Urædd Friidrett
- Full name: Urædd Friidrett
- Founded: 1917
- Ground: Kjølnes stadion Porsgrunn

= IF Urædd =

Norwegian sports club

IF Urædd is a Norwegian sports club from Porsgrunn, founded in 1880. Since 8 December 1993 it has been an alliance sports team, with independent sections for football, handball, sport wrestling, skiing, gymnastics, basketball, athletics and speed skating.

Its football section Urædd FK, athletics section Urædd Friidrett and handball section Urædd Håndball are the best known nationwide.

==Urædd Friidrett==

Urædd Friidrett is the athletics department of the alliance club IF Urædd from Porsgrunn, which was founded in 1880. The athletics section within IF Urædd was established in 1917.

The athletics team uses the stadium Kjølnes stadion.
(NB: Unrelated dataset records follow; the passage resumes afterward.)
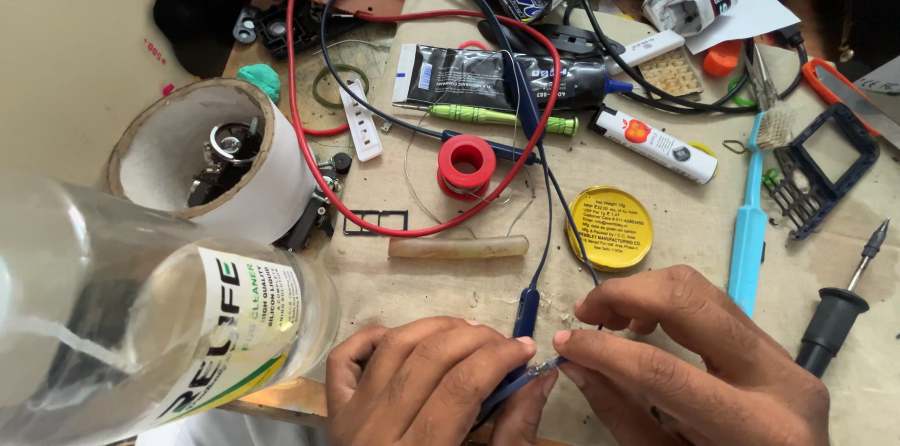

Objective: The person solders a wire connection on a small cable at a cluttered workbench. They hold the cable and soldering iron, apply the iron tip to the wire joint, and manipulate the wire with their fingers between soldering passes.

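Observation:
My left hand (pixel 422 385) and my right hand (pixel 684 362) meet at the bottom middle of the bench. Their fingertips pinch a small dark blue part (pixel 520 378) on the end of a thin blue cable (pixel 544 221). That cable runs up the bench past a round yellow tin (pixel 609 228). A thin dark wire passes under my right index finger. What lies under my palms is hidden.
A clear bottle (pixel 141 315) lies at the lower left beside a cardboard tube (pixel 202 160) of parts. A red cable loop (pixel 422 108), red tape roll (pixel 466 163), black tube (pixel 497 78), green screwdriver (pixel 502 118), blue brush (pixel 750 230) and soldering iron (pixel 839 310) crowd the bench.

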Motion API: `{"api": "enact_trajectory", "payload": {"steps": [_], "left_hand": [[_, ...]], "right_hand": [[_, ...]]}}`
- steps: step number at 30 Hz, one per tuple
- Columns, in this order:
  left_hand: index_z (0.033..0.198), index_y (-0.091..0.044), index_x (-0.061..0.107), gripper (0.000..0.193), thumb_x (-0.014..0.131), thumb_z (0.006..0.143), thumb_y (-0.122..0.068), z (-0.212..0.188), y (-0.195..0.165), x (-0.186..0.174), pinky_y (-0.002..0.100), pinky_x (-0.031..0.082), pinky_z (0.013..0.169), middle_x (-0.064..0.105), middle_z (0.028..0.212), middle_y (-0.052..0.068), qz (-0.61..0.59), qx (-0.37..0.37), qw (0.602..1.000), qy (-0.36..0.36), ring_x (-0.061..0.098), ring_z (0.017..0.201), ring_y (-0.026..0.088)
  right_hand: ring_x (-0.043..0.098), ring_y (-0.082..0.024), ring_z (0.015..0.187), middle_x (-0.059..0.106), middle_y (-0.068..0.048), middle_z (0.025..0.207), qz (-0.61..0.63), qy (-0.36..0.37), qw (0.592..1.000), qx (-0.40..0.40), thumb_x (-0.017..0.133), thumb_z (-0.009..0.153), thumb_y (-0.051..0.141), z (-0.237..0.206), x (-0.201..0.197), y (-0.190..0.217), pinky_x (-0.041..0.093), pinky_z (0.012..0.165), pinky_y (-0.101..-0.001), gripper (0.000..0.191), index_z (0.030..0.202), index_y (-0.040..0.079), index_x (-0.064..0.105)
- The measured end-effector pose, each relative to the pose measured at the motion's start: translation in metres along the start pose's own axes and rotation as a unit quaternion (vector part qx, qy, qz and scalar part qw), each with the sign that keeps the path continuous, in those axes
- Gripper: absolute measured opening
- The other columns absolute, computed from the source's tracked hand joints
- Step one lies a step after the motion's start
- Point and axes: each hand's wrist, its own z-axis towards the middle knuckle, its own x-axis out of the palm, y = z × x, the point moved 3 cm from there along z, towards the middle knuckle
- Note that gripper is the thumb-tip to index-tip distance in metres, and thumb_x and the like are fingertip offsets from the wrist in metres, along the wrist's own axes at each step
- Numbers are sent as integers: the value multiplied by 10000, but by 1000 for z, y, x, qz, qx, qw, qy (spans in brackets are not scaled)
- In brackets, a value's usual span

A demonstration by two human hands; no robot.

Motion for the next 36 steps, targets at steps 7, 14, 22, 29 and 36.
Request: {"api": "enact_trajectory", "payload": {"steps": [7, 14, 22, 29, 36], "left_hand": [[1016, -271, 742, 309, 882, 767, -388, 1, -1, -1, 388, 424, 868, 717, 932, -130, 10, 11, 1000, -14, 714, 920, 90], [1013, -282, 728, 314, 893, 766, -385, 1, -2, 0, 381, 436, 863, 709, 920, -138, 12, 10, 1000, -26, 715, 914, 84], [1020, -285, 717, 311, 883, 775, -378, 2, -6, 0, 408, 415, 858, 690, 931, -131, 15, 20, 999, -41, 698, 923, 95], [1008, -292, 705, 302, 879, 778, -383, 0, -5, 0, 412, 412, 877, 688, 933, -140, 20, 12, 999, -35, 698, 927, 91], [1064, -281, 705, 350, 876, 788, -411, -3, -1, 2, 424, 404, 892, 708, 943, -141, 23, 8, 1000, -18, 699, 936, 89]], "right_hand": [[680, -117, 866, 710, -4, 941, 5, 5, 1000, 0, 881, 714, 105, -1, 0, -1, 535, 713, -260, 284, 975, 166, 788], [675, -118, 870, 697, 0, 937, 6, 18, 1000, 0, 865, 693, 77, -2, 0, -2, 532, 714, -262, 324, 996, 174, 799], [668, -124, 863, 685, -2, 937, 2, 18, 1000, -11, 865, 666, 74, -1, -1, -2, 526, 715, -268, 366, 1014, 168, 798], [663, -115, 854, 688, 11, 938, 0, 17, 1000, -4, 881, 657, 101, -1, 1, -2, 518, 708, -268, 370, 1009, 185, 808], [658, -116, 846, 678, 6, 909, -6, 3, 1000, -8, 868, 690, 61, 0, 2, 0, 521, 709, -264, 320, 987, 161, 801]]}}
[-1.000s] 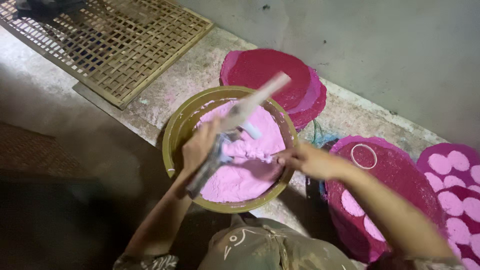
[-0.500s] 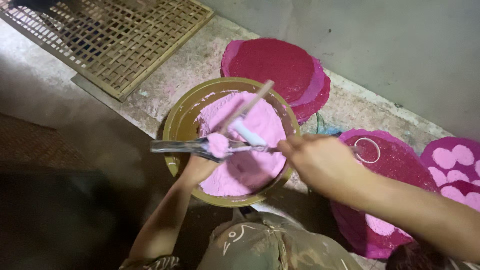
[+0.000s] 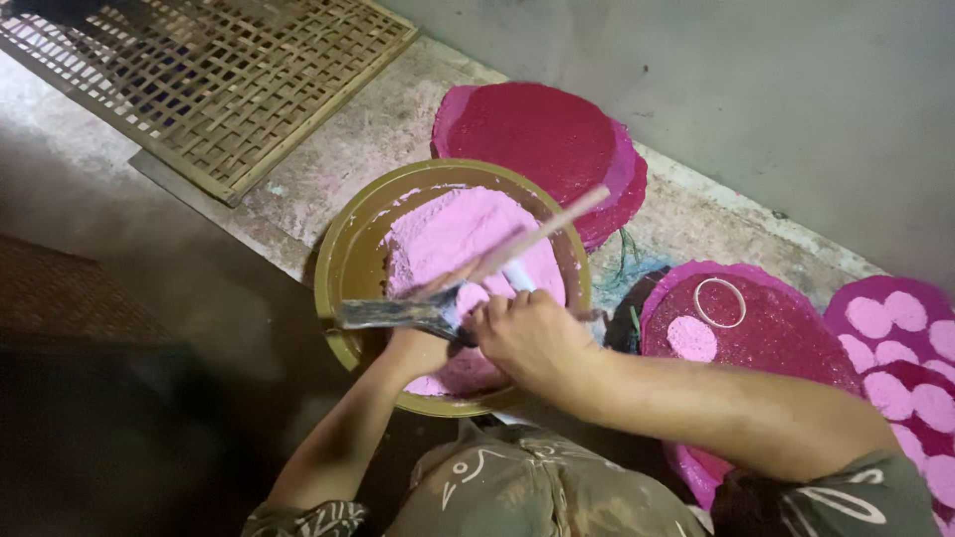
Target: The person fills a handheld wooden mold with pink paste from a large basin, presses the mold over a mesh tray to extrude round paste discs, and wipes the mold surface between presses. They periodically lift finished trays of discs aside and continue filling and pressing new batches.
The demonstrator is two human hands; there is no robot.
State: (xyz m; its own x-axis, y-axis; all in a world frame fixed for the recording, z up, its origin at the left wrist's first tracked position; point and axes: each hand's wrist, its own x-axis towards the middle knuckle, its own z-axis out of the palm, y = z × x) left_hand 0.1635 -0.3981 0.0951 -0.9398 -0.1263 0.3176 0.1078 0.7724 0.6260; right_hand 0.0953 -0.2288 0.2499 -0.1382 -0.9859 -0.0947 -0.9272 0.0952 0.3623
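Observation:
A brass-coloured bowl (image 3: 343,268) holds a mound of pink paste (image 3: 448,234). My left hand (image 3: 416,350) reaches in from below and grips a flat metal blade (image 3: 383,313), held level over the bowl's near side. My right hand (image 3: 529,336) is closed beside the blade's inner end, its fingers around a short white-handled piece (image 3: 517,278) smeared with paste. A long wooden stick (image 3: 552,227) slants across the bowl just above both hands; whether either hand holds it is hidden.
A woven bamboo tray (image 3: 209,94) lies at the top left on a concrete ledge (image 3: 358,149). Stacked round magenta discs (image 3: 537,139) sit behind the bowl. More discs with pale pink circles (image 3: 766,338) and a thin ring (image 3: 719,301) lie at right.
The blade went from slanted to level across the bowl. My right hand moved left from the bowl's right rim to the blade's inner end.

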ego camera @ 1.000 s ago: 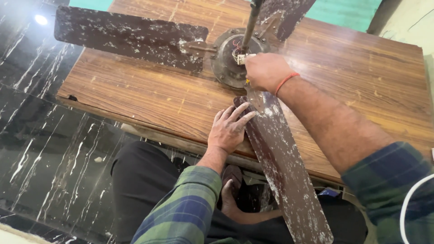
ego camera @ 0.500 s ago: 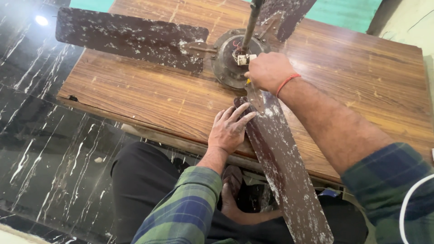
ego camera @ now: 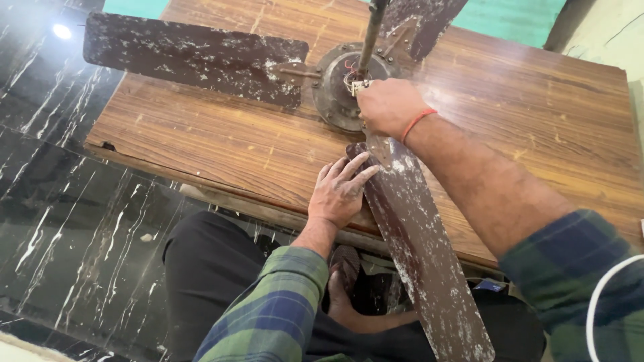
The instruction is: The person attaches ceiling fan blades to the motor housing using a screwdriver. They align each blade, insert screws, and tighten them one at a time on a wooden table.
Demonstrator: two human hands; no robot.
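Fingers (ego camera: 371,100) curled — hiding fan hub (ego camera: 339,84)

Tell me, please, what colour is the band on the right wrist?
Orange-red, a thin band just behind the right hand; the head view shows it.

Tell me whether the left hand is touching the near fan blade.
Touching. The head view shows the left hand flat on the table, its fingertips lying against the near fan blade's edge, no gap visible.
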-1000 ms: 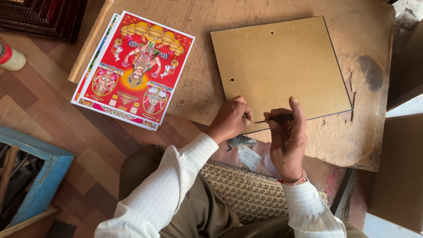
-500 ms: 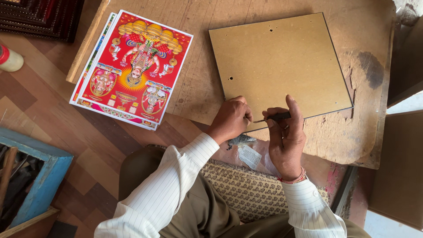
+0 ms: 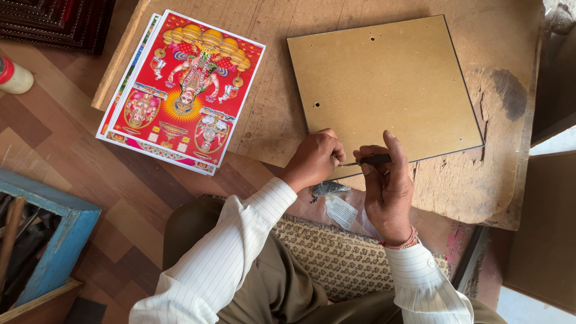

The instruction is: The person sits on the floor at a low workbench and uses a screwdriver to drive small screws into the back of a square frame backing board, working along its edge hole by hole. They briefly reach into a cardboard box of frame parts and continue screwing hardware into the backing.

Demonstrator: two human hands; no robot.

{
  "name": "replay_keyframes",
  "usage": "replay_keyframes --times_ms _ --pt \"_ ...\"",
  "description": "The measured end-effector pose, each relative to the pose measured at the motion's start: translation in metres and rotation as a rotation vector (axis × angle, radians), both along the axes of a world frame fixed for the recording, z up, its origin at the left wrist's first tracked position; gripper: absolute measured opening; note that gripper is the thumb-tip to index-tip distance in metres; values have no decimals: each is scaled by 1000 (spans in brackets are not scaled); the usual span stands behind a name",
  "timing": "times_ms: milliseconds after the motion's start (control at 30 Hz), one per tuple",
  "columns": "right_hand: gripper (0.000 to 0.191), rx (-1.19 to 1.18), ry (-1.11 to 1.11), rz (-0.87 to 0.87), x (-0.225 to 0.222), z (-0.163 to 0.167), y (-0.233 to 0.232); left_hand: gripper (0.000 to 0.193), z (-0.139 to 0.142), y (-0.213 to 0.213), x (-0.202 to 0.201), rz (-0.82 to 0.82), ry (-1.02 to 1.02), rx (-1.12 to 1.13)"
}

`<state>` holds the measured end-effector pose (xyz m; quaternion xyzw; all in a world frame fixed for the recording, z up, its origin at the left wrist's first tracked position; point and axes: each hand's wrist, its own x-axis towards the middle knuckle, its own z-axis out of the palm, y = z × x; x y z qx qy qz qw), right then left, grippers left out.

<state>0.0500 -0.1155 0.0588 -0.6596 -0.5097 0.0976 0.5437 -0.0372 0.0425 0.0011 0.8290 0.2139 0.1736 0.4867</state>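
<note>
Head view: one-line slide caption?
Right hand holds a small dark tool at the brown backing board's near edge; left hand steadies it.

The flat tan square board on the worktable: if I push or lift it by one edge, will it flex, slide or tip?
The flat tan square board looks thin with straight edges, so probably stiff and light. Lying flat on the worn wooden worktable, it would likely slide rather than tip. The left hand rests at its near edge, which probably steadies it.

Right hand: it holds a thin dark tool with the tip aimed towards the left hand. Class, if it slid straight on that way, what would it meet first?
Most likely the left hand: the tool in the right hand points at its curled fingers, over the near edge of the tan board. Whether they already touch is unclear.
</note>
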Motion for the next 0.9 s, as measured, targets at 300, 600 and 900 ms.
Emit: replay_keyframes --times_ms 300,600,900 --pt "65 4 9 32 3 6 5 10 17 1 -6 -105 -105 20" --pt "60 -22 -60 -45 7 26 8 16 33 0 -7 -110 -187 110" --pt "45 12 18 -46 6 25 20 14 35 1 -9 -107 -167 33"
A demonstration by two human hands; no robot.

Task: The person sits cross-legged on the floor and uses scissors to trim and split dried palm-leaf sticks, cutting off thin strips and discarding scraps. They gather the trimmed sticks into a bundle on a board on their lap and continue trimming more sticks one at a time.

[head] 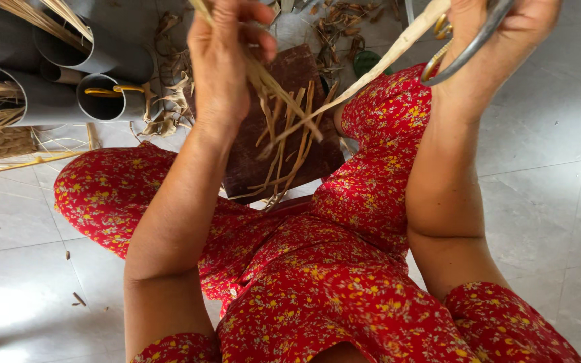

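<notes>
While I watch through the head camera, the only view I have, the left hand is raised above the lap with its fingers pinched together on a bunch of thin dried fibre strands that hang down from the grip. From my seat the right hand is up at the top edge, its fingers closed through the metal handles of a pair of scissors; whether the blades are apart I cannot tell, since they run out of frame. One pale flat strip stretches taut from the bunch up toward the right hand. Below them, a dark brown board lies on the floor between the knees with several loose strands across it. I judge the splitting or trimming to be midway: some lengths already lie on the board, while dried leaf scraps and grey tubes holding more stalks sit to the left, untouched.
</notes>
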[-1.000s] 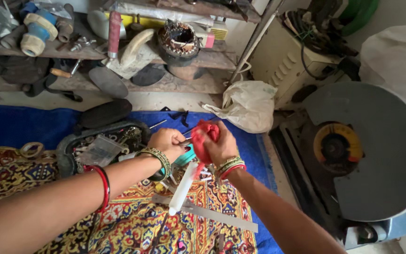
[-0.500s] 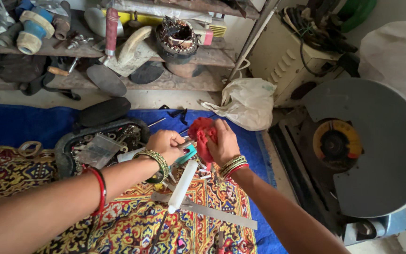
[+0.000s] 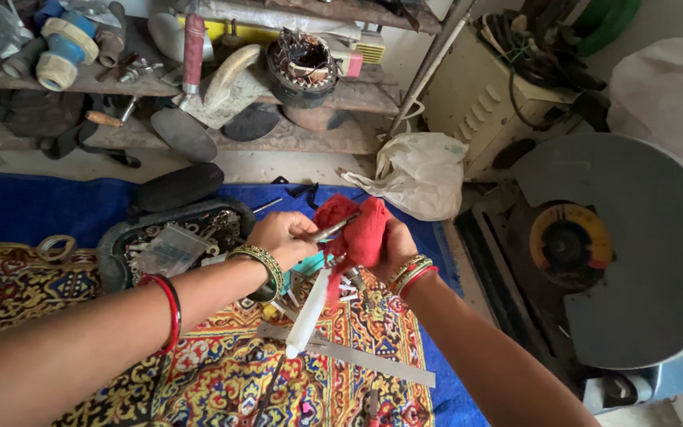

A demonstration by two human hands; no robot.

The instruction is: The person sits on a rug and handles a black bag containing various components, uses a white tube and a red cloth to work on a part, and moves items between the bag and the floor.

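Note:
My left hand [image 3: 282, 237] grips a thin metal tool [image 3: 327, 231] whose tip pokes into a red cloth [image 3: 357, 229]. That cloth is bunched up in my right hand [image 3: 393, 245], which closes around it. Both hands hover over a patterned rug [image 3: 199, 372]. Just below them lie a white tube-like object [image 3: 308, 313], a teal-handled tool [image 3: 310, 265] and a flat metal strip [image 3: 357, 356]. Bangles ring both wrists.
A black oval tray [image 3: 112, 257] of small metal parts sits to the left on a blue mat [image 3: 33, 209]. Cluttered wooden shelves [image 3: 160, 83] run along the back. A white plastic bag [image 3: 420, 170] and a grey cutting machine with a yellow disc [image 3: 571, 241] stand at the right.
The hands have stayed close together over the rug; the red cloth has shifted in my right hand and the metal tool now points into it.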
Its most prominent members are Lars Arvid Nilsen, Georg Andersen, Svein Inge Valvik and Olav Jenssen, who all competed in throwing events. Andersen and Nilsen originally won the silver and bronze medals in shot put at the 1991 World Championships in Athletics, but Andersen was disqualified and lost the medal due to a doping offence.

==Urædd Fotball==

The men's football team currently resides in the 3. divisjon, the fourth tier of Norwegian football, having won promotion after a brief stint of one season down in the 4. Divisjon in 2012. The club played in the Norwegian Cup final in 1904 as Porsgrunds FC and in 1911, which they lost 5–2 against Lyn. Urædd's junior team for girls won the Telenor Cup, the national junior cup for Under-19 girls, in 2010, with a 4–1 win over Fløya in Tromsdalen.

=== Recent seasons (women's) ===

| Season |  | Pos. | Pl. | W | D | L | GS | GA | P | Cup | Notes |
|---|---|---|---|---|---|---|---|---|---|---|---|
| 2014 | 1D | 3 | 22 | 12 | 3 | 7 | 44 | 27 | 39 | 3rd round |  |
| 2015 | 1D | ↑ 1 | 22 | 17 | 2 | 3 | 65 | 24 | 53 | 2nd round | Promoted to the Toppserien |
| 2016 | TS | ↓ 12 | 22 | 1 | 3 | 18 | 12 | 72 | 6 | 2nd round | Relegated to the 1. divisjon |
| 2017 | 1D | 2 | 22 | 12 | 5 | 5 | 54 | 25 | 41 | 2nd round |  |
| 2018 | 1D | ↓ 11 | 22 | 5 | 7 | 10 | 21 | 34 | 22 | 1st round | Relegated |

== Urædd Håndball ==
The handball department was established in the 1930s.
The handball department has won the Norwegian Championship three times, in 1984–85, 1987–88 and in 1991–92, and the Norwegian Cup twice in 1986-87 and 1987–88. As of 2026 they are currently playing in the 3rd Division, the fourth tier of Norwegian handball.